Work instruction:
Every line below must be copied as written, except for pictures.

____________

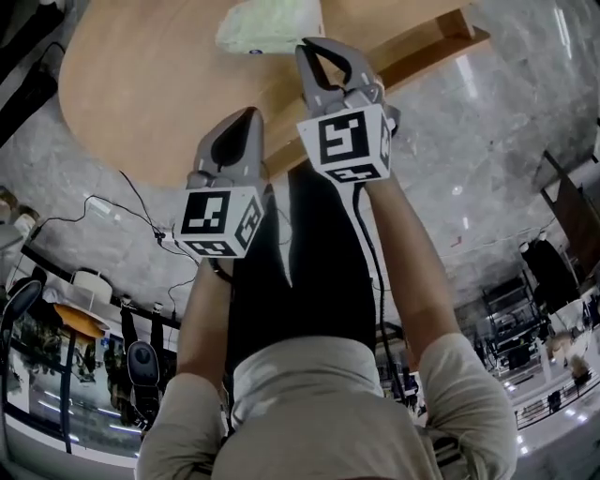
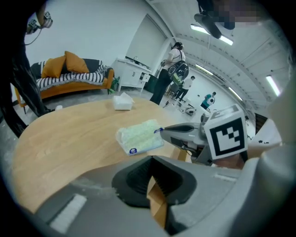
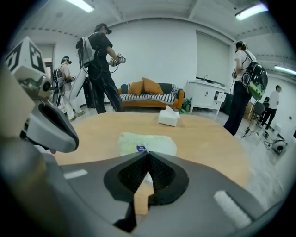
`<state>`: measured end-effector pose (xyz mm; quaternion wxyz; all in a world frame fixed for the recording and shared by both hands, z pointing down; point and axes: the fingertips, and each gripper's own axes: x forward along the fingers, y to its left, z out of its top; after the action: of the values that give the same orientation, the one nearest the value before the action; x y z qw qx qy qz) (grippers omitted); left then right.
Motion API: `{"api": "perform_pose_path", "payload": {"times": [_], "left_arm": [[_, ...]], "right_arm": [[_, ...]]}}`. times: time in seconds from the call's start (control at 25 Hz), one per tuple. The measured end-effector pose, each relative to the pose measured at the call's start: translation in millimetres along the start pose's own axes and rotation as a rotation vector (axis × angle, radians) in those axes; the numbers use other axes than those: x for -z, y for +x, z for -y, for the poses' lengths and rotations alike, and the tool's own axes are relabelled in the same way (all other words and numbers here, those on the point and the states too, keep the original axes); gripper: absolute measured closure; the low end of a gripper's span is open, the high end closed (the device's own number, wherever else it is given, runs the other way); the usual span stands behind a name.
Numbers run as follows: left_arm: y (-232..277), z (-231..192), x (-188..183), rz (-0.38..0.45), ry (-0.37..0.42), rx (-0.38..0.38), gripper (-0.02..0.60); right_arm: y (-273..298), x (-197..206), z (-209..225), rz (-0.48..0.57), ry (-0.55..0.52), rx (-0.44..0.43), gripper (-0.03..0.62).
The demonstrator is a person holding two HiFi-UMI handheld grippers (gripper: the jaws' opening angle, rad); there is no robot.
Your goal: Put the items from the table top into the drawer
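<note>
Pack: pale green pack (image 1: 267, 25) lies flat on the counter (image 1: 141, 84), just past your right gripper (image 1: 309, 47).
Grippers: right gripper and left gripper (image 1: 253, 112) are both closed on nothing.
Advice: open the right wide, straddle the pack, then squeeze gently.

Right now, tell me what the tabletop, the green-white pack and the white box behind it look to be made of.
The tabletop looks like wood or wood-look laminate, matte, with faint grain. The green-white pack seems wrapped in thin plastic film: wrinkled, slightly shiny, blue printed label. The white box is probably cardboard, soft tissue poking from its top.
</note>
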<state>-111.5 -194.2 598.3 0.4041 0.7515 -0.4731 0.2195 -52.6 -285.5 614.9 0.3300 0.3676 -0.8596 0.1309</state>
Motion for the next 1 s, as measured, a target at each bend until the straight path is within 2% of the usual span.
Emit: {"api": "perform_pose_path", "payload": {"times": [0.44, 0.8, 1.0], "left_arm": [[34, 60, 7, -0.075, 0.113, 0.125, 0.561], [59, 100, 18, -0.127, 0.162, 0.209, 0.561], [79, 113, 31, -0.152, 0.162, 0.226, 0.561]], "right_arm": [[-80, 41, 38, -0.015, 0.139, 0.137, 0.586], [-135, 83, 71, -0.111, 0.125, 0.204, 0.586], [-144, 103, 81, -0.159, 0.071, 0.2, 0.586]]}}
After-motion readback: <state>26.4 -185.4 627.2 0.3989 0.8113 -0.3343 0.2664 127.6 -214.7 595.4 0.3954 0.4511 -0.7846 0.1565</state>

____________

Solution to this problem:
`<state>`: measured end-effector pose (xyz mm; quaternion wxyz; all in a world frame fixed for the recording and shared by both hands, z pointing down; point and axes: the fingertips, and each gripper's own axes: x forward along the fingers, y to its left, z out of its top; after the action: of the values that give the same orientation, the one nearest the value before the action; x y z qw qx qy qz) (grippers omitted); left then right.
Motion API: `{"api": "perform_pose_path", "payload": {"times": [_], "left_arm": [[_, ...]], "right_arm": [[_, ...]]}}`. times: time in seconds from the call's start (control at 25 Hz), one per tuple. The measured end-effector pose, each relative to the pose measured at the call's start: translation in millimetres along the start pose's own axes and rotation as a rotation vector (axis × angle, radians) in those axes; the numbers use other axes than those: x for -z, y for +x, z for -y, for the poses' lengths and rotations alike, and the tool's own axes are relabelled in the same way (all other words and numbers here, those on the point and the states too, keep the original axes); gripper: absolute measured closure; the low end of a gripper's span is open, the high end closed (the device's own number, wherever else it is given, runs the other way); the usual span stands behind a name.
Numbers run as follows: left_arm: y (-232..277), z (-231..192), x (-188..183), rz (-0.38..0.45), ry (-0.37..0.42), rx (-0.38..0.38), gripper (-0.02..0.60); right_arm: y (-273..298), x (-197..206), z (-209..225), rz (-0.48..0.57), ry (-0.55..0.52), rx (-0.44..0.43), gripper (-0.03..0.62).
The demonstrator is a person holding two HiFi-UMI handheld grippers (gripper: the jaws' opening angle, rad); there is no robot.
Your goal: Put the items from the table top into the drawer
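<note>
Pack: pale green pack (image 1: 267, 25) lies flat on the counter (image 1: 141, 84), just past your right gripper (image 1: 309, 47).
Grippers: right gripper and left gripper (image 1: 253, 112) are both closed on nothing.
Advice: open the right wide, straddle the pack, then squeeze gently.

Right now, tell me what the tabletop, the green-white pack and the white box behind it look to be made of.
The tabletop looks like wood or wood-look laminate, matte, with faint grain. The green-white pack seems wrapped in thin plastic film: wrinkled, slightly shiny, blue printed label. The white box is probably cardboard, soft tissue poking from its top.
</note>
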<state>-111.5 -194.2 598.3 0.4041 0.7515 -0.4731 0.2195 -52.6 -285.5 614.9 0.3300 0.3676 -0.8596 0.1309</state>
Motion for the next 1 s, as measured, a target at each bend until the straight path is within 2% of the usual span.
Emit: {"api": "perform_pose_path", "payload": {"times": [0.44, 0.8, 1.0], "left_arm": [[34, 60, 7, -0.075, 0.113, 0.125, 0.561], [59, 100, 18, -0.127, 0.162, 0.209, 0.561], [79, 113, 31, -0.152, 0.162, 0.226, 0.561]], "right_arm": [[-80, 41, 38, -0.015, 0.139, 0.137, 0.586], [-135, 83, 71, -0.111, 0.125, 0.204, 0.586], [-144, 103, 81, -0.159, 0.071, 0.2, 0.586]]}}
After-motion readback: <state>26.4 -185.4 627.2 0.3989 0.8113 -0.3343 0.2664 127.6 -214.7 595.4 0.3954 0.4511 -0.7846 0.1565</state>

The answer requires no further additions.